Paul Pillar

What Wins Respect for the United States

Much gets said and written, mostly as rhetoric intended to criticize the Obama administration, about the standing of the United States in the world supposedly having declined.  To the extent such rhetoric gets linked to specific policy prescription, it most often amounts to an assertion that respect for the United States derives from throwing its weight around and particularly doing so with military power.  But one doesn’t have to look hard for reminders that this is not really the way the world works.
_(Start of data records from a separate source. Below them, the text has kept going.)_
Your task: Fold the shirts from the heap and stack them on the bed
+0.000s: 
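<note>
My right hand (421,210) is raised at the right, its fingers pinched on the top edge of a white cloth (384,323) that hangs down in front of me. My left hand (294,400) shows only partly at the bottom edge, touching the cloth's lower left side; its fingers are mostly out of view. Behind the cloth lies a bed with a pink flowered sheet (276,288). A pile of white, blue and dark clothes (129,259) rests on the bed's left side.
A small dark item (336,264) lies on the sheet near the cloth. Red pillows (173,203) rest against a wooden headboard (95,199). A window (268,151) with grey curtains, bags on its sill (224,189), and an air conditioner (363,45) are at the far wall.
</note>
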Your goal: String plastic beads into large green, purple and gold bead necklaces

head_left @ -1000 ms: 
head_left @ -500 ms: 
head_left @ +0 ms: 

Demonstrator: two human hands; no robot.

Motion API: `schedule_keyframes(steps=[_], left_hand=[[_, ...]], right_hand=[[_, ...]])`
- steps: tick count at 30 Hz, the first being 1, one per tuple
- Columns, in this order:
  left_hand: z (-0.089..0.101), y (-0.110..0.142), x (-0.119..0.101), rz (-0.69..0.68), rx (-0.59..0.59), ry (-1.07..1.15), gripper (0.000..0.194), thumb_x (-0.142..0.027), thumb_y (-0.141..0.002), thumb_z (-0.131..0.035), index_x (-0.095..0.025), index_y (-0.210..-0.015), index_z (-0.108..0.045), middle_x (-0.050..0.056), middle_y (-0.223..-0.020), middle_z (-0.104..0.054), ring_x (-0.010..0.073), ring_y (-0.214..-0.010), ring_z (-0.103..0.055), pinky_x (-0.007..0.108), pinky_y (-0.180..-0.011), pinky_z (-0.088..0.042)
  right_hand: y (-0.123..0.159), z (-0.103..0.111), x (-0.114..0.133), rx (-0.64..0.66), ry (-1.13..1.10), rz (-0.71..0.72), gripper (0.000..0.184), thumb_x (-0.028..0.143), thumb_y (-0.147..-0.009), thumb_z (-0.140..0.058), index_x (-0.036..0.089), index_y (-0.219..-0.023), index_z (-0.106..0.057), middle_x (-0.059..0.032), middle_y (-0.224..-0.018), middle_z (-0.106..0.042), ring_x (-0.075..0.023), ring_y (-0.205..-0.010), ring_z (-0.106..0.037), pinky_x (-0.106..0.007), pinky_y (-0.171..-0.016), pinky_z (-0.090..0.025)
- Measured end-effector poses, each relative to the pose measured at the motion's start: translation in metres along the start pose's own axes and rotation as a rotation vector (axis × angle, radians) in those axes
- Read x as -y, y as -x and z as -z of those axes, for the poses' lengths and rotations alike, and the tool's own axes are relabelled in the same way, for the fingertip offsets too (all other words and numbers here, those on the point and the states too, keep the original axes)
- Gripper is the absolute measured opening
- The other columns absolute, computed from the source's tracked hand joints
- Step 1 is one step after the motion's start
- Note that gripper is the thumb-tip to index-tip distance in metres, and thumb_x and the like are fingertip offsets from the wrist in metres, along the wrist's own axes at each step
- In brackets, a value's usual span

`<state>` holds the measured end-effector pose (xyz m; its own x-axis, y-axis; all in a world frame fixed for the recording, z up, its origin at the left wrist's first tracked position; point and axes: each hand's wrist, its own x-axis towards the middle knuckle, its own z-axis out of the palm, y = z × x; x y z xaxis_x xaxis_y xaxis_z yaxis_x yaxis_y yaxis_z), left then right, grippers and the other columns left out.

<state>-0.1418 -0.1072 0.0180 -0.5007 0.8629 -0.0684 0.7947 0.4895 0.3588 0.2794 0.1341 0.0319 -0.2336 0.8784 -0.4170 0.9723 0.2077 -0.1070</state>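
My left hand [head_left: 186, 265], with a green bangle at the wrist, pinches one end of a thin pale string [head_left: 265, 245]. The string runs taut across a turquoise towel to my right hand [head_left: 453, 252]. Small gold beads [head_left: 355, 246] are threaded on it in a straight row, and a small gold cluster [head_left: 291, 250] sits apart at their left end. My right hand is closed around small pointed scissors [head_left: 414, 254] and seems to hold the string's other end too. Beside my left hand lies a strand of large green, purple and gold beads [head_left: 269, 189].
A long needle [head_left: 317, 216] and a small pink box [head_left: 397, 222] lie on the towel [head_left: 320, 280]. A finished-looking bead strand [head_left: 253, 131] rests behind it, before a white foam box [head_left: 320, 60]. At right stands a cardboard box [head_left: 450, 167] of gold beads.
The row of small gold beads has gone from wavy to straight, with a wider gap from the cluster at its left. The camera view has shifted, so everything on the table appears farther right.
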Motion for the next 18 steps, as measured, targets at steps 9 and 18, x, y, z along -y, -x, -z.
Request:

A word is in order about some of the sentiments involved and how they relate to each other.  Respect is not identical with liking, but even in everyday life positive sentiments toward someone else tend to go together, and so do negative ones.  It is hard to have respect for an authority figure such as a teacher or parent if one dislikes the person.  Dale Carnegie wrote a bestseller called How to Win Friends and Influence People and gave courses that encompassed both.  The clustering of sentiment is at least as true in international relations, where the goal is to influence the behavior of both people and governments.  Riding roughshod over the sensitivities and concerns of other peoples may engender fear, but does not yield either liking or respect.  Moreover, the opportunities for opposing the interests of even a superpower are sufficiently numerous that the weight-throwing approach is not a good strategy for winning influence.  Positive approaches that exhibit respect for the concerns of even those with whom one has significant disagreements are more likely to buy the sort of influence one wants.  Respect engenders respect.

A reminder of such reality comes from The Economist’s Latin America columnist Bello, who observes a trend in attitudes in the region toward the United States during the years of the Obama administration.  Far from relying on the sort of force-reliant bullying that characterized much U.S. policy toward the region over the past two centuries, Mr. Obama’s policies have involved trying to work through partners in the area.  By far the most conspicuous and significant of the administration’s policy moves in the region has been the opening to Cuba, which as the columnist notes “was applauded by both left and right across Latin America.”  The impact on regional attitudes toward the colossus to the north also has been significant.  In region-wide polling by Latinobarometro, the number of respondents saying they have a positive view of the United States has risen from 58 percent in 2008, the year Mr. Obama was elected, to 74 percent this year.

Bello notes that there has been a corresponding trend in governments’ attitudes and behavior.  Brazil’s new government, for example, “does not place the hopes that its predecessor did in ‘south-south’ ties.  Through the region, “many governments are now seeking to draw closer to the United States.”

The knock-on effects go well beyond the diplomatic orientation of incumbent governments.  Bello comments that if the opening to Cuba were to be reversed—as Donald Trump has threatened to do—this “could remove any hope that the transition to a post-Castro leadership, which is due to start in 2018, will involve a loosening of political control.”

That’s the way respect and influence work in Latin America, although one would never guess that by listening to those who want to sustain the failed half-century attempt to isolate Cuba.  It’s also the way they work elsewhere in the world, although one would never guess that from listening to much other foreign policy debate in the United States.